> [PROBLEM DETAILS]: Look through the records below for the line with "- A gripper" and the line with "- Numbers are", then return those lines and all lines between, exactly.

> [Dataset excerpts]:
----
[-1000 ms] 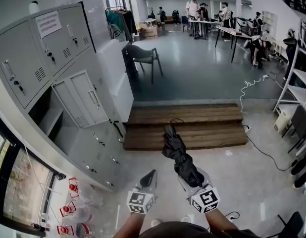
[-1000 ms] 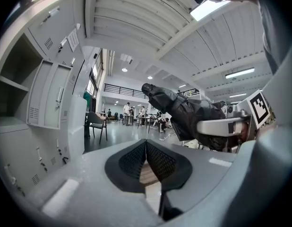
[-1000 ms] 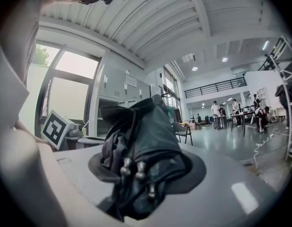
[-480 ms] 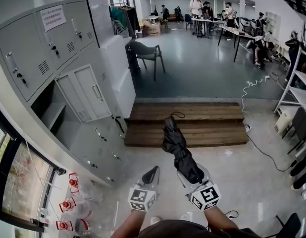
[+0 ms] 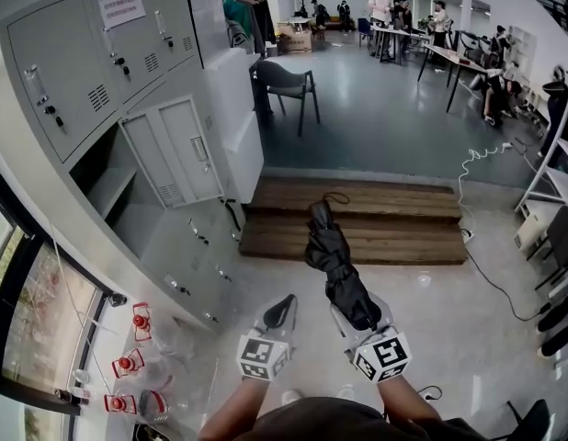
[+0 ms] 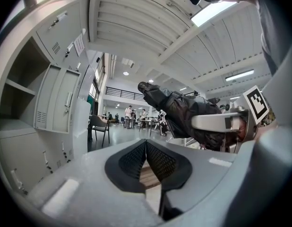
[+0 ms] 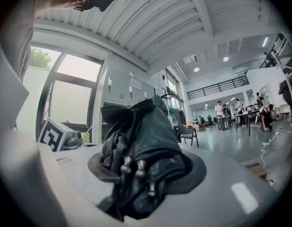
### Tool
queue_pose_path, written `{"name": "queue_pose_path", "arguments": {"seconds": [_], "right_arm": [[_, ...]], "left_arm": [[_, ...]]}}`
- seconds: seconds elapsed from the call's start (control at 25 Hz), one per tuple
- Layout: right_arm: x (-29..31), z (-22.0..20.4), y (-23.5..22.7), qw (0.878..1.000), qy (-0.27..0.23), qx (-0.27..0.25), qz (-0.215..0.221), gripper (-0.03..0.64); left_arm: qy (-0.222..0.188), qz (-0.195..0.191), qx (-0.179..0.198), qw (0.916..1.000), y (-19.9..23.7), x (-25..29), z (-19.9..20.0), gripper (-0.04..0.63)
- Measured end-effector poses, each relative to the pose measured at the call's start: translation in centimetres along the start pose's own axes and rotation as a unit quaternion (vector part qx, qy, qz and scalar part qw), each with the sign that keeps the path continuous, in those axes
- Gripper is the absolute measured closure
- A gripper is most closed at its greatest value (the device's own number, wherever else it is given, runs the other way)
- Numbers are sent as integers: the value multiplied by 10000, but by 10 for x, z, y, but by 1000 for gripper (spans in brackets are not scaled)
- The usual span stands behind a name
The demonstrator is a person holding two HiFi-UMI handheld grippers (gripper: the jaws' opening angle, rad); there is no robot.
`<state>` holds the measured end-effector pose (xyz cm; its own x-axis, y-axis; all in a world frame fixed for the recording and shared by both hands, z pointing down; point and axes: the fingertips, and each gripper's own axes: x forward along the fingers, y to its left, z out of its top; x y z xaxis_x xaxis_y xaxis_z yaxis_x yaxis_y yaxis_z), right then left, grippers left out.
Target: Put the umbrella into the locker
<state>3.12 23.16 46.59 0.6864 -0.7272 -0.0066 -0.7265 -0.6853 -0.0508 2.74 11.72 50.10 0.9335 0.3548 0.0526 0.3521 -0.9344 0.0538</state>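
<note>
A folded black umbrella (image 5: 335,260) sticks forward out of my right gripper (image 5: 357,315), whose jaws are shut on its lower end. In the right gripper view the umbrella (image 7: 143,150) fills the space between the jaws. My left gripper (image 5: 282,312) is level beside it, shut, with nothing in it; in the left gripper view its pads (image 6: 146,160) meet. The grey lockers (image 5: 100,72) stand to the left. One locker door (image 5: 174,150) hangs open, showing a compartment (image 5: 100,186) with a shelf. Both grippers are well short of that opening.
Wooden steps (image 5: 357,223) lie ahead on the floor. A dark chair (image 5: 286,83) stands beyond them, with tables and people (image 5: 408,21) at the back. A white cable (image 5: 482,159) and shelving (image 5: 550,145) are at the right. Red items (image 5: 132,366) sit low at the left.
Both grippers and the umbrella have moved forward a little, and the lockers with the open compartment now sit closer and further right in the head view. The grip on the umbrella is unchanged.
</note>
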Motion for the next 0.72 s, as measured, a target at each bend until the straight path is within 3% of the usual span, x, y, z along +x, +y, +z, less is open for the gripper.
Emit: {"name": "queue_pose_path", "arguments": {"seconds": [0.72], "right_arm": [[76,1,38,9999,-45,-132,67,383]], "left_arm": [[-50,66,-22,10000,83,-15,-2,592]]}}
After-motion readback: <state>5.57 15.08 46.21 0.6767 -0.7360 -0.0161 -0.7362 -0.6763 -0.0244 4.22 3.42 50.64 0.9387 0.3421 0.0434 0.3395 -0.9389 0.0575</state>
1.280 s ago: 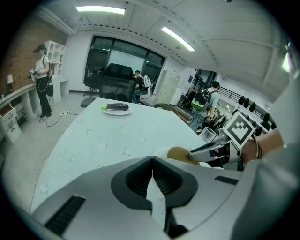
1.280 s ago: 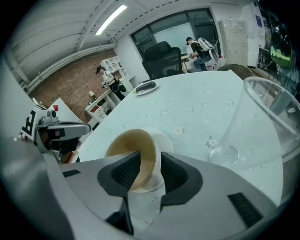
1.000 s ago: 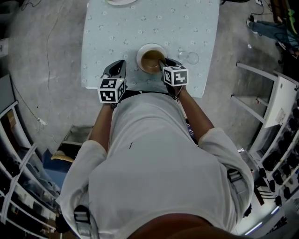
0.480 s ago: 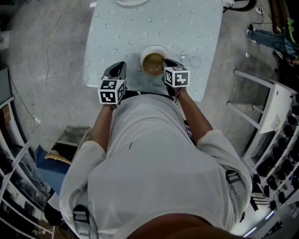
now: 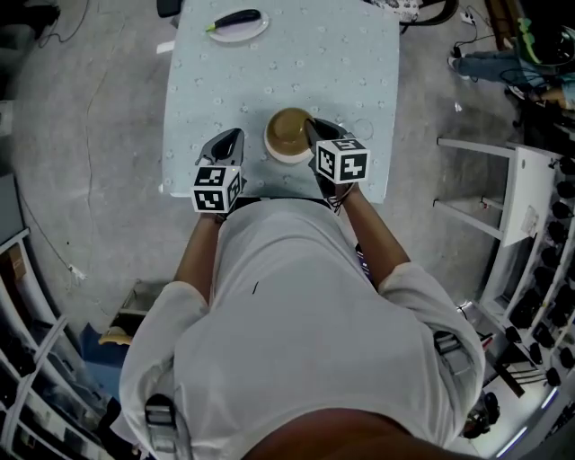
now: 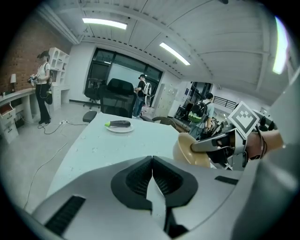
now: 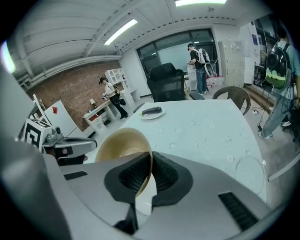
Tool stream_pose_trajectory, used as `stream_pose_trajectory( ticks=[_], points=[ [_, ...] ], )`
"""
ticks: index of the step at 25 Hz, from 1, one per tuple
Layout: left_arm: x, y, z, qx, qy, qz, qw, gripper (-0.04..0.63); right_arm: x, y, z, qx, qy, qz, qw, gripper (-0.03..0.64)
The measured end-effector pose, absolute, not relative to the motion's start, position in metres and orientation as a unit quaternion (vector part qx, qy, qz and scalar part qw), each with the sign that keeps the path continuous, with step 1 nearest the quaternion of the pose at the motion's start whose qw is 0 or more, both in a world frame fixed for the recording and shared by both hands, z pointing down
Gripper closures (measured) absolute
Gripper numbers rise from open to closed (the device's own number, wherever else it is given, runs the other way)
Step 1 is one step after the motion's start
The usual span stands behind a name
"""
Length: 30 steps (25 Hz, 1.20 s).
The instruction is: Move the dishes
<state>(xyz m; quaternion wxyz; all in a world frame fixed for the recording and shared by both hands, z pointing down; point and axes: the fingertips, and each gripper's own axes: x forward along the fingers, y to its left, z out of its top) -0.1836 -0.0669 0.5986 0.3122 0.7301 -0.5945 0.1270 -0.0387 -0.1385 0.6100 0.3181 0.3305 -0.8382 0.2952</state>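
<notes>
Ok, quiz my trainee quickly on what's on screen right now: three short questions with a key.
1. True or false: the right gripper is shut on the rim of the tan bowl.
2. What lies on the white plate at the far end of the table? A) a dark, aubergine-like vegetable B) a spoon C) nothing
3. What is between the jaws of the left gripper?
Key: 1 true; 2 A; 3 nothing, its jaws are together and empty.
</notes>
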Motion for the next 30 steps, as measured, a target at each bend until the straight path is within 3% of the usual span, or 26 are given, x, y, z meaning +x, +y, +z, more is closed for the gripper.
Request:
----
> [SOLUTION TO THIS TASK]:
- A gripper is most closed at its greatest value (the device's own number, wherever else it is given, runs the other way)
- Numbers are sent as integers: the value multiplied by 10000, but by 10 for x, z, y, but by 1000 for gripper (spans in brackets are not scaled)

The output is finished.